[13 December 2010]
When I took an introductory course in symbolic logic, all those many years ago, we used a textbook (Richard C. Jeffrey, Formal logic: its scope and limits [New York: McGraw-Hill, 1967], in case you’re curious) which presented a proof method based on proof trees, which had the nice property that for valid inferences it’s guaranteed to terminate, and that for invalid inferences it will never terminate with a false positive. Allen Renear informs me that the locus classicus for proof trees is Raymond M. Smullyan, First-order logic (2d ed. New York: Dover, 1995), which I have been reading lately with pleasure.
All the theorem provers I’ve read about, however, seem to require more or less active participation and guidance from the user; like the proof-tree method, they produce a proof only when a proof exists, but unlike the proof-tree method they aren’t guaranteed to find a proof if one exists.

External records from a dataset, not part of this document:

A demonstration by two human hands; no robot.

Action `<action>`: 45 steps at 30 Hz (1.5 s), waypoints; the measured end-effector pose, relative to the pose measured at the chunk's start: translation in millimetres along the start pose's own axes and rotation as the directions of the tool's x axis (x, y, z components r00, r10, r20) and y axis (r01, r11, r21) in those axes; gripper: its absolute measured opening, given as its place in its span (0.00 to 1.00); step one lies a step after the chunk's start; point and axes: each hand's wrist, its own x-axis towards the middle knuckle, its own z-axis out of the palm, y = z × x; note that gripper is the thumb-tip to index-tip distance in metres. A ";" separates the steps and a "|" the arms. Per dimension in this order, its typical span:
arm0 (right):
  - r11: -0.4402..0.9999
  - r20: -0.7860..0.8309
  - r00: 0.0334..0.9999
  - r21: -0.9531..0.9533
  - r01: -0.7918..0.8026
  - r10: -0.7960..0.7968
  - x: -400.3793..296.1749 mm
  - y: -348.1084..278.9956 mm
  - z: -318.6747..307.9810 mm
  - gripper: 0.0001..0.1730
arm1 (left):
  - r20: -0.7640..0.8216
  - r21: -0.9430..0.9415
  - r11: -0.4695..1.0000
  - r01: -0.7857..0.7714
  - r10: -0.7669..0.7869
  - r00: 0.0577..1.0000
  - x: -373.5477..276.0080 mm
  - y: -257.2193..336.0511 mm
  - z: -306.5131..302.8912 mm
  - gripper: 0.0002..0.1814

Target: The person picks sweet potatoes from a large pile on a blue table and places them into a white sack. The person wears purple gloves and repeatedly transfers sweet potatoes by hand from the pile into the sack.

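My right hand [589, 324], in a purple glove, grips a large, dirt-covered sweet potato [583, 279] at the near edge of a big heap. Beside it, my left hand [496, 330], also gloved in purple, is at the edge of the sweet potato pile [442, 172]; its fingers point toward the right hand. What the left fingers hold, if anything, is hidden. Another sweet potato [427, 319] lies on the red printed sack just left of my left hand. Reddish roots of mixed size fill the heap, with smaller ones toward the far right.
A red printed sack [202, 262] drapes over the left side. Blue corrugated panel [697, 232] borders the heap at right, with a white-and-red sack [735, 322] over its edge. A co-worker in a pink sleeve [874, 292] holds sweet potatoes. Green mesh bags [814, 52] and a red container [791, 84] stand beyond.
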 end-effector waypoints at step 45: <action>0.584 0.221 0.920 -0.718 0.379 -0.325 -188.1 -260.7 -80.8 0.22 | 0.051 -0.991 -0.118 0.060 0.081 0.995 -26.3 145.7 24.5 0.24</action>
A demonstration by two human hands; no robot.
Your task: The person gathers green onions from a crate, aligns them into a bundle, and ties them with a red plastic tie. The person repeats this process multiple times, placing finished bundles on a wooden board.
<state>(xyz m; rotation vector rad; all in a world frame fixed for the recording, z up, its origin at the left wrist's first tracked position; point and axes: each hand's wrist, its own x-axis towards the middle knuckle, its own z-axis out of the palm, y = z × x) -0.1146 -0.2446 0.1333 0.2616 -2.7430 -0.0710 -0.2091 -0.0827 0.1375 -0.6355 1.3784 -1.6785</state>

So I’ve been wondering: why aren’t there automatic theorem provers based on the proof-tree method?
Or are there?
Claus Huitfeldt calls my attention to a paper by Adolfo Gustavo Serra Seca Neto and Marcelo Finger (from 2005? not sure) which describes a ‘multi-strategy’ theorem prover called MSTP. In their introduction, Neto and Finger do say that “most” automatic theorem provers use different approaches (which makes me feel a little better), but the discussion does mention several provers which use proof trees.